Some parts that stood out to me:

When officials from Michigan’s Department of Environment, Great Lakes and Energy (EGLE), first visited the Heritage Crystal Clean Grand Rapids facility, they displayed “a bit of skepticism on the front end, you know, not really understanding what we were doing,” recalled Brian Recatto, the president and CEO of Heritage Crystal Clean. “They wanted us to do a bit more modeling as we installed the equipment, which we did, to prove that we didn’t need an air permit.”

Since then, both Recatto and Trueba say that feedback has been increasingly positive. “They [Michigan state officials] love the fact that we’re destroying the contaminants versus transferring the contaminants,” said Recatto.

A spokesman for EGLE confirmed that the agency has visited the facility, but said the agency could not assess its performance.

"This is new technology and EGLE hasn’t reviewed it (we haven’t seen any performance data yet) thoroughly enough to comment on it,” EGLE spokesman Scott Dean told Wisconsin Examiner in an email message.

“So, in a nutshell, that’s what we do … we use temperature and pressure to create an environment that completely annihilates PFAS.”

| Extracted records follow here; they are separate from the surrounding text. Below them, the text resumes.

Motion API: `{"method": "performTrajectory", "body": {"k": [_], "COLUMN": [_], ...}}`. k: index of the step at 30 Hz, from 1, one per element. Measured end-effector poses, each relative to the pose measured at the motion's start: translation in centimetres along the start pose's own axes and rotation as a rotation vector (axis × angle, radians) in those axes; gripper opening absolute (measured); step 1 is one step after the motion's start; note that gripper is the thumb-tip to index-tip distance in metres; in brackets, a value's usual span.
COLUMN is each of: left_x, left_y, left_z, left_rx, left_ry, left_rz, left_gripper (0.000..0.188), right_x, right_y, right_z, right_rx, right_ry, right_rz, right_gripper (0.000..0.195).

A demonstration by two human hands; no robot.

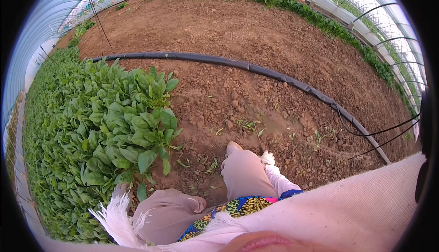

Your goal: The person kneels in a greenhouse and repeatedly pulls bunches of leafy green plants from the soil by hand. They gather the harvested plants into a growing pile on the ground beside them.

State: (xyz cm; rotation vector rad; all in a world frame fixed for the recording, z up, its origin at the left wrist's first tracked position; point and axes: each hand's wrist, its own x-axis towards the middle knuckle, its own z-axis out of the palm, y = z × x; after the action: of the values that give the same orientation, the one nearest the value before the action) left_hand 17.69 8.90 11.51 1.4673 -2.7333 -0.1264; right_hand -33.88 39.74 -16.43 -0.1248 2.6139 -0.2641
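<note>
My right hand, pale and perhaps gloved, is beside my bent knee, low over the soil. From it a thin, dark, rod-like tool points away across the ground; its exact kind is unclear. My left hand is out of view; a sleeve-like piece of cloth reaches the edge of the leafy plants, and leaves cover what lies beyond it. The dense bed of broad-leaved green plants, likely spinach, fills the left side. Loose leaves and small plant scraps lie on the brown soil ahead of my knees.
A black hose curves across the soil from upper left to lower right. Thin dark rods stand near the bed's far end, and black lines cross at right. A green plant row follows the plastic greenhouse wall. Pink fringed cloth hangs close to the plants.
</note>
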Motion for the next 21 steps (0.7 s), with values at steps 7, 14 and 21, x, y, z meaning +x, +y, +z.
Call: {"method": "performTrajectory", "body": {"k": [7, 14, 21], "left_x": [7.8, 13.8, 12.4], "left_y": [8.5, 12.3, 18.3], "left_z": [0.8, 6.6, 11.8], "left_rx": [0.079, 0.134, -0.165], "left_ry": [-0.311, -0.393, -0.708], "left_rz": [0.183, 0.688, 0.953], "left_gripper": [0.023, 0.031, 0.028], "right_x": [3.0, 6.6, 7.6], "right_y": [2.5, 3.4, 3.9], "right_z": [3.0, 4.4, 5.9], "right_rx": [-0.117, -0.193, -0.267], "right_ry": [0.121, 0.146, 0.191], "right_rz": [-0.063, -0.149, -0.194], "right_gripper": [0.055, 0.026, 0.018]}}
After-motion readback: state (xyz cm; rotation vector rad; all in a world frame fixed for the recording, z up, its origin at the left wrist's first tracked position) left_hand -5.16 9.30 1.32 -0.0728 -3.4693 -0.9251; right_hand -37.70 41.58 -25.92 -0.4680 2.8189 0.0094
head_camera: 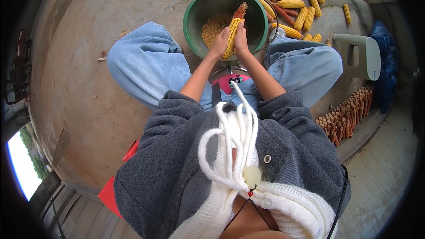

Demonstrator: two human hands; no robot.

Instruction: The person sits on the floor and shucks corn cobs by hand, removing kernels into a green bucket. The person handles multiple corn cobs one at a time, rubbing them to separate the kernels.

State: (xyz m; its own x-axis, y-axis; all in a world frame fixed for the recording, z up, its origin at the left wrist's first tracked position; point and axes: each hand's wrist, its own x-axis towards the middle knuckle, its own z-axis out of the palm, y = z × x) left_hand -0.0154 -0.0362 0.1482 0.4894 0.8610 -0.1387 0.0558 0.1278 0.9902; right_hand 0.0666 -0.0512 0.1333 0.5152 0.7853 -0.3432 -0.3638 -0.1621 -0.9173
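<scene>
Between my two hands is a partly shelled ear of corn (233, 36), held over a green bucket (188, 26). Its far end is a bare reddish cob, while yellow kernels still cover the near part. My left hand (220, 42) grips the ear from the left side. From the right, my right hand (241, 39) closes on it, its thumb up near the border between kernels and bare cob. Loose corn kernels (212, 28) lie at the bottom of the bucket. The bucket's thin black handle (276, 23) hangs over its right rim.
Several unshelled ears of corn (300, 18) and some bare reddish cobs (284, 14) lie on the concrete floor at the right. Beyond my right knee stand a pale plastic stool (362, 58) and a blue plastic bag (384, 63). Stacked bare cobs (347, 116) line a ledge.
</scene>
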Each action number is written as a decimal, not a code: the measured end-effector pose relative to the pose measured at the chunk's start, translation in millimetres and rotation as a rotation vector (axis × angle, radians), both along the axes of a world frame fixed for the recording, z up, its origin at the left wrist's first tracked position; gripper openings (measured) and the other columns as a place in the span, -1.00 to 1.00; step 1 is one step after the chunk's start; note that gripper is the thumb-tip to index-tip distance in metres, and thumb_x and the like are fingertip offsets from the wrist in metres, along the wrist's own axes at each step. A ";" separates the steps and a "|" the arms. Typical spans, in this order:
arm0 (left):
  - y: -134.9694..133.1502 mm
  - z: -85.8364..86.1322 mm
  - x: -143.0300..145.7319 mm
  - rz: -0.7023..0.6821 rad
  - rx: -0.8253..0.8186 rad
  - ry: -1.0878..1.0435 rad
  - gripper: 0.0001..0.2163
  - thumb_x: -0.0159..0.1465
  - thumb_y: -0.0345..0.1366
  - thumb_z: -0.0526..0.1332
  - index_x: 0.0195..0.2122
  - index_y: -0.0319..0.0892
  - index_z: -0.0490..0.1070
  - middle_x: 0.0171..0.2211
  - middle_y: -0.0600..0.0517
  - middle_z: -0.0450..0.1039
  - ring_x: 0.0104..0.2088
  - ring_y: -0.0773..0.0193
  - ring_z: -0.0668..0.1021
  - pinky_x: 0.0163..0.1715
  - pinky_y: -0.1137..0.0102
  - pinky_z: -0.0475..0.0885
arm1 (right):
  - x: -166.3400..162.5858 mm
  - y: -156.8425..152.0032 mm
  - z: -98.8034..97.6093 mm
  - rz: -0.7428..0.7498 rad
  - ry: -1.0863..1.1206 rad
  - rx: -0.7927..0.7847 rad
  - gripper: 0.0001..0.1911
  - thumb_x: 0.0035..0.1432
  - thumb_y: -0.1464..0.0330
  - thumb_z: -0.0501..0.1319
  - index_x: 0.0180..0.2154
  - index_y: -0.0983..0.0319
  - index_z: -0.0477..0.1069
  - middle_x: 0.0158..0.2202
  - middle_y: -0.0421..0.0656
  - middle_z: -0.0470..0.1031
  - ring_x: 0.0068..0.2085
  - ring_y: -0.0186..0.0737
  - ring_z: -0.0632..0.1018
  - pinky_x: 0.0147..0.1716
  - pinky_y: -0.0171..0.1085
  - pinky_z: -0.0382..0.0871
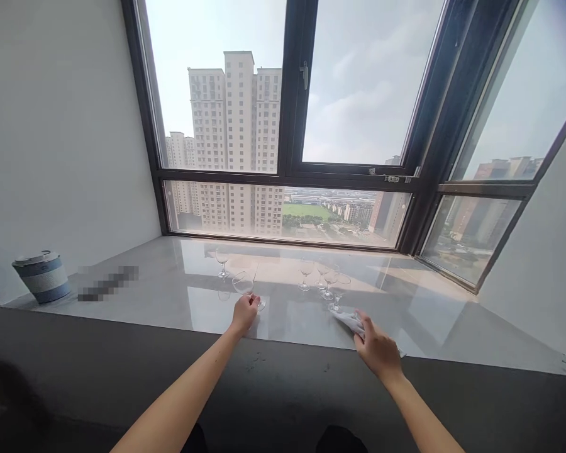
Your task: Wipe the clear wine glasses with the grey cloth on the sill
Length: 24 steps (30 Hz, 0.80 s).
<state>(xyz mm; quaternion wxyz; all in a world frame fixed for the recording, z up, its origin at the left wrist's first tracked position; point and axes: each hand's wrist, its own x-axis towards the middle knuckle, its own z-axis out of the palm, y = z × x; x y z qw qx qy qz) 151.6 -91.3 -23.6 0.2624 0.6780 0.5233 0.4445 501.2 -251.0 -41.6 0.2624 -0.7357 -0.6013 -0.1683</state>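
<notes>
My left hand (246,313) pinches the stem of a clear wine glass (242,283), which tilts with its bowl to the left over the sill. Behind it a second wine glass (222,261) stands upright. My right hand (378,346) is closed on a white cloth (349,321) near the sill's front edge. Just beyond the cloth, several stemmed glasses are grouped, among them a wine glass (304,274) at the left and a nearer wine glass (339,290) at the right.
The glossy sill (146,302) runs under a dark window frame (292,179). At the far left stands a blue and white bucket (43,277), beside a blurred-out patch. White walls close both ends; the sill's front edge drops to a dark surface.
</notes>
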 end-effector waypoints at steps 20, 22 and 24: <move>28.9 31.8 110.3 -0.403 -0.035 0.310 -0.87 0.07 -0.29 0.17 -0.59 -0.17 0.35 -0.65 0.14 0.26 -0.57 0.38 0.28 -0.50 0.45 0.10 | 19.7 12.8 21.6 -0.305 0.260 -0.041 -0.47 0.17 0.34 0.09 0.19 0.19 0.16 -0.10 -0.05 0.55 -0.26 -0.15 0.57 -0.39 -0.31 0.24; 30.7 32.9 125.2 -0.411 -0.055 0.312 -0.88 0.05 -0.28 0.18 -0.59 -0.18 0.36 -0.65 0.14 0.25 -0.57 0.38 0.27 -0.50 0.45 0.10 | 19.6 12.1 22.7 -0.287 0.252 -0.043 -0.46 0.17 0.35 0.08 0.20 0.19 0.16 -0.10 -0.05 0.55 -0.24 -0.14 0.56 -0.40 -0.31 0.22; 32.5 34.5 137.3 -0.404 -0.081 0.322 -0.87 0.05 -0.27 0.19 -0.59 -0.18 0.36 -0.66 0.13 0.25 -0.57 0.38 0.27 -0.50 0.45 0.09 | 20.0 11.4 23.2 -0.273 0.251 -0.036 -0.46 0.17 0.36 0.08 0.20 0.18 0.16 -0.10 -0.06 0.55 -0.25 -0.14 0.55 -0.41 -0.32 0.20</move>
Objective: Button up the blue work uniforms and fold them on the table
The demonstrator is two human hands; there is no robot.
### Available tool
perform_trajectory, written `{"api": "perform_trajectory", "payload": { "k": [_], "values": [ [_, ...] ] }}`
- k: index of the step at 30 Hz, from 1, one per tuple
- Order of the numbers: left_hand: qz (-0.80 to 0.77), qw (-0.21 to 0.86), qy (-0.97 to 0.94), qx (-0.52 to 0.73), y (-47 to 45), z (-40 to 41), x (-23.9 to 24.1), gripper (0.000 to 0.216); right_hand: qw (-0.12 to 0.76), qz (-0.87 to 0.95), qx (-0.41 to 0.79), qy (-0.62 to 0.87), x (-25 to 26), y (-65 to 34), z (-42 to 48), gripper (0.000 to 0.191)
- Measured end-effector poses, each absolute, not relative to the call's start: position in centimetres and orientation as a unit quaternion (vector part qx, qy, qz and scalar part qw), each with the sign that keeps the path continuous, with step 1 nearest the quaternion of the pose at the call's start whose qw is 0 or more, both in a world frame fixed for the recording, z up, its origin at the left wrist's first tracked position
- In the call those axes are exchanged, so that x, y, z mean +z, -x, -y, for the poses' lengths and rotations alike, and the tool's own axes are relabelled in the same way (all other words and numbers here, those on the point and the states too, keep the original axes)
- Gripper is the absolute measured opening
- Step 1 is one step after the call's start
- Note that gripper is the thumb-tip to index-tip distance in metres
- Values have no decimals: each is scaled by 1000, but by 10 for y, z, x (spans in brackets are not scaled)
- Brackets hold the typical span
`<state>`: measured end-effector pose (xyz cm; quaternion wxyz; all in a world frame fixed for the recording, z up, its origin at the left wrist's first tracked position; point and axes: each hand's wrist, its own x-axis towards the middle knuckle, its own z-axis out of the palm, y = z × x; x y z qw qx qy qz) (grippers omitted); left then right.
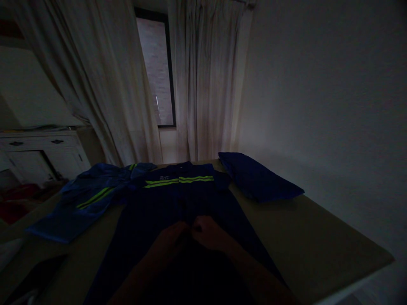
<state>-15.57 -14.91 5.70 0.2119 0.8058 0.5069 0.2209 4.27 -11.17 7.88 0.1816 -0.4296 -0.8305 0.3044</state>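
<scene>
A dark blue work coverall (pixel 190 199) lies spread on the table with its collar at the far end. Yellow-green reflective bands cross its chest, and small light lettering sits above the left one. My left hand (pixel 174 234) and my right hand (pixel 208 232) come together over the middle of its front. Both have curled, closed fingers that seem to pinch the cloth along the centre line. Dim light hides the exact spot they grip and most of the lower part of the garment.
A lighter blue garment with yellow-green stripes (pixel 92 199) lies crumpled on the left. Folded dark blue cloth (pixel 257 176) rests at the back right of the table (pixel 318 237). A dark flat item (pixel 40 273) is at the near left. Curtains (pixel 210 84) hang behind; a wall stands right.
</scene>
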Motion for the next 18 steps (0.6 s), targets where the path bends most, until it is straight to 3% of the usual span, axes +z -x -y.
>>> {"api": "perform_trajectory", "payload": {
  "k": [8,12,18],
  "values": [
    [-505,342,-753,247,169,141,55,15,164,860,257,409,61,-40,109,15],
    [-533,338,-733,252,168,140,54,29,169,864,236,411,56,-36,109,16],
    [-516,359,-736,250,168,139,54,21,154,863,214,430,56,-34,111,18]
  ]
}}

The chemicals break down into water, salt, and carbon dioxide, he said. After that, the water is then recycled back into the system it came from.

Recatto said the facility’s daily capacity is expected to be 160,000 to 165,000 gallons of leachate. More PFAS Annihilator systems were being installed at the time he spoke with the Examiner.

He estimated the wastewater treatment plant will be sending “a couple hundred gallons a day of concentrated material to be processed in the Annihilator.”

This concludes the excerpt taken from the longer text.